Рудольф был прав, говоря, что вокруг их дома разлилось целое цветочное море. Все опушки, рощи, поля и дальние луга так и стонали от купальницы и первоцвета, и Ирма невольно, почти бегом, заторопилась к цветам, будто хотела затоптать их или сорвать. Но ни того, ни другого невозможно было сделать из-за их множества, и Ирма только шла — лишь бы шагать, брести в этом цветочном море. Пройдя немного, она услышала за спиною голос мужа:
— Куда ты навострила лыжи?
Ирма остановилась где-то под черемухой, ощутив запах цветов, и, взглянув вверх, притянула большую белую гроздь и прижала к лицу. Лишь потом обернулась, посмотрела назад. Муж стоял перед новым домом, он спросил ее:
— Далеко ли ты собралась?
— Не знаю, — ответила Ирма. — Только бы идти, все равно куда… Идем вместе, вдвоем.
— А дом ты не хочешь осмотреть? — спросил Рудольф.
— Потом, — ответила Ирма.
И Рудольф пошел к ней, под черемуху, цветы которой Ирма прижимала к лицу.
— Местами еще сыро, — сказал Рудольф.
— Галошами не зачерпну, — ответила Ирма. — А будет очень уж мокро, найдем тропу.
Ирму охватило необыкновенное, почти бессознательное томленье: идти среди моря цветов до самого «музея любви», посмотреть, есть ли цветы и там, узнать, можно ли; шагая прямиком по цветам, добраться до сарая. Ей хотелось сделать это сейчас же, а потом можно и дом осмотреть, и все прочее.
— Никогда я еще не видела, чтобы весна была такою прекрасной, — сказала Ирма, когда они с Рудольфом пошли дальше.
— Гляди и запоминай, — ответил Рудольф, — другой такой прекрасной весны не будет.
— Ты и вправду думаешь, что не будет? — как бы испугавшись, спросила Ирма.
— Не будет, нет! — произнес Рудольф.
— Тогда давай глядеть во все глаза, глядеть вдвоем, ты помоги мне глядеть, — сказала Ирма, беря мужа под руку и приникая к нему. — Мне душно, грудь сжимает, вот здесь и здесь, везде. Поцелуй меня, может, отойдет эта боль и станет легче. Поцелуй меня здесь, у куста, никто нас не увидит, поцелуй под этой черемухой, гляди, цветы уже опадают.

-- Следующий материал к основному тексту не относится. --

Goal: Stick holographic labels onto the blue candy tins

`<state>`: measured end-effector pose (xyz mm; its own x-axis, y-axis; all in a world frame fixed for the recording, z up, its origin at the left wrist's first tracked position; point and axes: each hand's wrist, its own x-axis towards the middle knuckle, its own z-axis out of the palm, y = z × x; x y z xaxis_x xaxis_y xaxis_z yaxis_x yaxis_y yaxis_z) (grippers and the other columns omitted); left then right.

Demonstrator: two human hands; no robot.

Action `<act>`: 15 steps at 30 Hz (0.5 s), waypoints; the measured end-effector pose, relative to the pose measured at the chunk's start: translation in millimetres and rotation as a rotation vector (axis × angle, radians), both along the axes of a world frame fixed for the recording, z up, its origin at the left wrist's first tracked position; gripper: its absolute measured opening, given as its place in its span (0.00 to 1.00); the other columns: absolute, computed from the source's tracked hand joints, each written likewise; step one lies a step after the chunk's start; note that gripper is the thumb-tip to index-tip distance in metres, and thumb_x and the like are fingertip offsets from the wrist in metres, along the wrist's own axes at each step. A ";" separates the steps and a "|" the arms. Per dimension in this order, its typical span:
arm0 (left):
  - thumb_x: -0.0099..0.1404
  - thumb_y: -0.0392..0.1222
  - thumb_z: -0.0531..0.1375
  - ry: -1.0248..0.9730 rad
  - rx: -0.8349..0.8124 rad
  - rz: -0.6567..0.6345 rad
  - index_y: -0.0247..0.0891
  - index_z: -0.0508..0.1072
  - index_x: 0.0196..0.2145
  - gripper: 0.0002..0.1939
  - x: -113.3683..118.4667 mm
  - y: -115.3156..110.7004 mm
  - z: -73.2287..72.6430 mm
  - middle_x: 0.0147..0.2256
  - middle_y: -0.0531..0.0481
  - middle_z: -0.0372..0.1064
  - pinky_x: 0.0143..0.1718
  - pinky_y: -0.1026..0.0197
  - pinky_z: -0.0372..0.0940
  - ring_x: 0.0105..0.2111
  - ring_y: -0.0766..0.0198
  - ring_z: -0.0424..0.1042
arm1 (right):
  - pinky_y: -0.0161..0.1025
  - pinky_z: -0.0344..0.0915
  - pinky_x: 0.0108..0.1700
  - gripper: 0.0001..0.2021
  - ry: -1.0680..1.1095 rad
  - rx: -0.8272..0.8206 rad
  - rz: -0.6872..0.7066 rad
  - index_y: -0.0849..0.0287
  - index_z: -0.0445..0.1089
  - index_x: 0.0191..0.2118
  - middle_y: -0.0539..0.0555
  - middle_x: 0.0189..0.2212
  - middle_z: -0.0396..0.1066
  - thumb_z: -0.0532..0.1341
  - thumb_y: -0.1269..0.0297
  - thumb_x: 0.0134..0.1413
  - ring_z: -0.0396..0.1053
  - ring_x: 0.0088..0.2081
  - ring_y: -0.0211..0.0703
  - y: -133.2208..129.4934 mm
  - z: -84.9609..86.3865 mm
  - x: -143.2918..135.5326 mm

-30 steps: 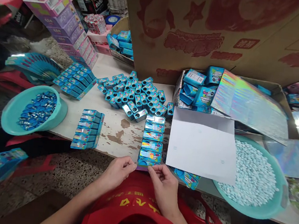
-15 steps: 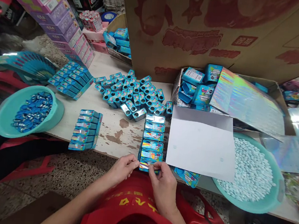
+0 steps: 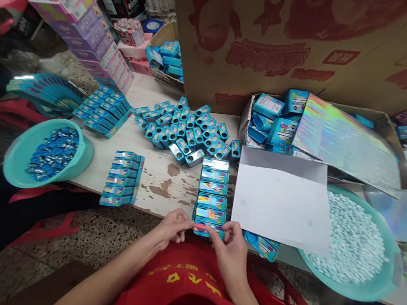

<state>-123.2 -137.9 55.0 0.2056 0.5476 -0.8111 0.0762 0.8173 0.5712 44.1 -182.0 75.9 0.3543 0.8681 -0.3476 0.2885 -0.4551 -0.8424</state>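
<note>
Several blue candy tins (image 3: 212,201) stand in a column at the table's front edge, shiny stickers across their upper faces. On the nearest tin lies a shiny rainbow sticker (image 3: 200,227). My left hand (image 3: 175,226) has its fingers drawn together, thumb and forefinger meeting at the sticker's left end. At the other end my right hand (image 3: 232,244) is closed, its thumb pressing down on the sticker and its forefinger by the tin's right side. A large white sheet (image 3: 279,200) lies just right of the column, partly over more tins (image 3: 262,246).
Loose tins with round holes (image 3: 187,128) cluster behind. To the left are grouped tins (image 3: 121,180) and a turquoise basin (image 3: 85,156) of blue wrapped pieces. A turquoise tub (image 3: 391,272) of pale candies stands right, near a carton (image 3: 246,120) of tins. Cardboard (image 3: 230,77) rises behind.
The whole scene has shifted slightly to the right as my head turned. Between my hands, the sticker now lies along the nearest tin, with my right thumb flatter on it.
</note>
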 end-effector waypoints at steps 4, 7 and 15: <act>0.42 0.59 0.64 -0.010 -0.047 -0.067 0.39 0.59 0.28 0.26 2.2 -5.6 -17.9 0.18 0.61 0.61 0.12 0.72 0.47 0.12 0.75 0.58 | 0.32 0.57 0.21 0.16 0.071 0.004 -0.008 0.56 0.58 0.32 0.40 0.19 0.48 0.60 0.49 0.49 0.57 0.18 0.34 -2.4 -3.8 0.1; 0.40 0.56 0.66 0.098 -0.005 -0.124 0.38 0.61 0.29 0.26 -3.1 -1.7 -28.1 0.18 0.61 0.61 0.13 0.71 0.48 0.13 0.74 0.57 | 0.35 0.62 0.24 0.16 0.105 0.032 -0.033 0.57 0.60 0.37 0.43 0.20 0.57 0.57 0.49 0.52 0.64 0.20 0.38 -10.3 -9.3 0.3; 0.55 0.64 0.56 0.069 0.431 0.207 0.38 0.64 0.52 0.34 -10.1 36.8 -25.8 0.52 0.40 0.64 0.50 0.55 0.60 0.52 0.55 0.64 | 0.49 0.61 0.53 0.29 0.128 0.090 -0.088 0.58 0.62 0.54 0.61 0.55 0.63 0.50 0.43 0.55 0.61 0.56 0.53 -51.6 -64.6 2.3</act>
<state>-133.3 -101.2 29.2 0.0103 0.8605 -0.5093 -0.0133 0.5094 0.8604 46.4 -233.7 11.3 0.3881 0.8653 -0.3173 0.1390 -0.3953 -0.9080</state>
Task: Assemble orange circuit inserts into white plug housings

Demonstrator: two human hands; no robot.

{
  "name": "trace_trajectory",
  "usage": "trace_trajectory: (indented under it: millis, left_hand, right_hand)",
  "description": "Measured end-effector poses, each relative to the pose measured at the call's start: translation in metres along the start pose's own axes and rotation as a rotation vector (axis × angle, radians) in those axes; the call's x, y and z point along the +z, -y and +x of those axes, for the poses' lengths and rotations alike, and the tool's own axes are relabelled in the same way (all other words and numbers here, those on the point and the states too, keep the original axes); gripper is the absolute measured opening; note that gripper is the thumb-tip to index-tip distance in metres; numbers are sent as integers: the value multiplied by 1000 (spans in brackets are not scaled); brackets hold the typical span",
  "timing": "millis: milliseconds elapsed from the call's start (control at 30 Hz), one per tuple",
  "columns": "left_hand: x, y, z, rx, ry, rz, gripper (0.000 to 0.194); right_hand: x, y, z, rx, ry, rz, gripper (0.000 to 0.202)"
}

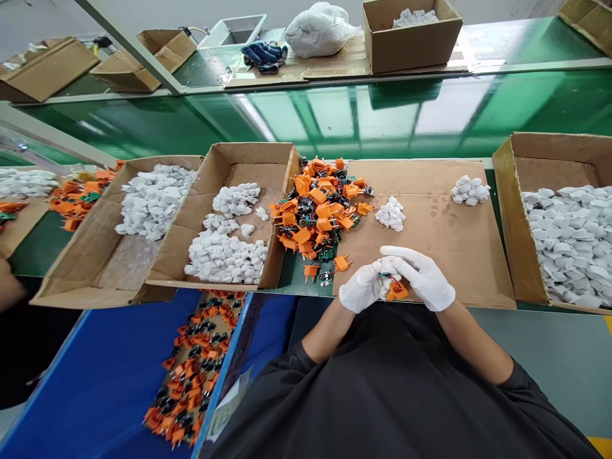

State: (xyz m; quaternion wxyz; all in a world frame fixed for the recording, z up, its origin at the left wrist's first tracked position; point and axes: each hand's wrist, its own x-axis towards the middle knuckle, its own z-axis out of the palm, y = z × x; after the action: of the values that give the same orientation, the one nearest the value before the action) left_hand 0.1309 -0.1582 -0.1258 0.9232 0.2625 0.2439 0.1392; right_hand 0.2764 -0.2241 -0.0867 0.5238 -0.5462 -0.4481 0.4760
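Both my hands wear white gloves and meet over the front edge of a flat cardboard sheet. My left hand is closed on an orange plug part with wires and a white piece against it. My right hand curves over the same part from the right, its fingers bent around the top; how firmly it grips is hidden. A heap of orange plugs with circuit boards lies left of the sheet. Two small piles of white pieces, one near and one farther right, rest on the cardboard.
Cardboard boxes of white pieces stand at left and right. Below the bench, a blue bin holds many orange plugs. A raised shelf carries a box, a white bag and dark gloves. Another person's arm shows at far left.
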Motion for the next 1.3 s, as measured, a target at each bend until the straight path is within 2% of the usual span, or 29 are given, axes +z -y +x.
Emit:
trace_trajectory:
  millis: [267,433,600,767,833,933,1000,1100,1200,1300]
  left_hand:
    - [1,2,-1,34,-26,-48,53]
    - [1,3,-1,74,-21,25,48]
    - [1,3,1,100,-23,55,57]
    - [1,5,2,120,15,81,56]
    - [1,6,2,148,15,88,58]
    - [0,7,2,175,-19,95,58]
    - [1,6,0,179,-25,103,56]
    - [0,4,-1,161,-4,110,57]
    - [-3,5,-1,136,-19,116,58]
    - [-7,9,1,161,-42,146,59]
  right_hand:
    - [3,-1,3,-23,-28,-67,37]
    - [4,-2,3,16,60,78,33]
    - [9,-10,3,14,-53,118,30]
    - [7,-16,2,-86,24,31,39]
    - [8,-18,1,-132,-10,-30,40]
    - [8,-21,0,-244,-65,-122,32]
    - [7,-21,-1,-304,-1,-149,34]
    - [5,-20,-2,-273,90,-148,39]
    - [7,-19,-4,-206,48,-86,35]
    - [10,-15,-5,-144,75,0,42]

— Долго в тебе будет сидеть эта любовная боль? — спросил жену Рудольф, хотя и поцеловал ее, и она сказала, что и вправду ей вроде стало полегче.
— А ты разве не чувствуешь боли? — в свою очередь, спросила Ирма.
— Нет, — ответил он.
— Что же ты чувствуешь?
— Я только чувствую себя хорошо, — засмеялся Рудольф, но в Ирме даже этот смех отозвался болью; как может человек смеяться, если ему до боли хорошо.
Еще издали Ирма заметила, что «музей любви» весь утопает в цветах. Но сам сарай показался в этом великолепии и зеленой свежести старым и убогим, Ирме стало его почти жалко. В двух лазах сарая, верхнем и нижнем, чернела пустота. От веток с шуршащими листьями, через которые они пробирались прошлой осенью в сарай, не осталось и следа. Ветки были увезены домой вместе с пахучим сеном, сено попало на чердак и было скормлено скотине, понемногу, охапка за охапкой, а хворост сожжен, ветка за веткой. Осталось одно воспоминание, и оно причиняло боль. Но это было хорошо, было прекрасно, будто все, что хорошо и прекрасно, должно отзываться легкой болью.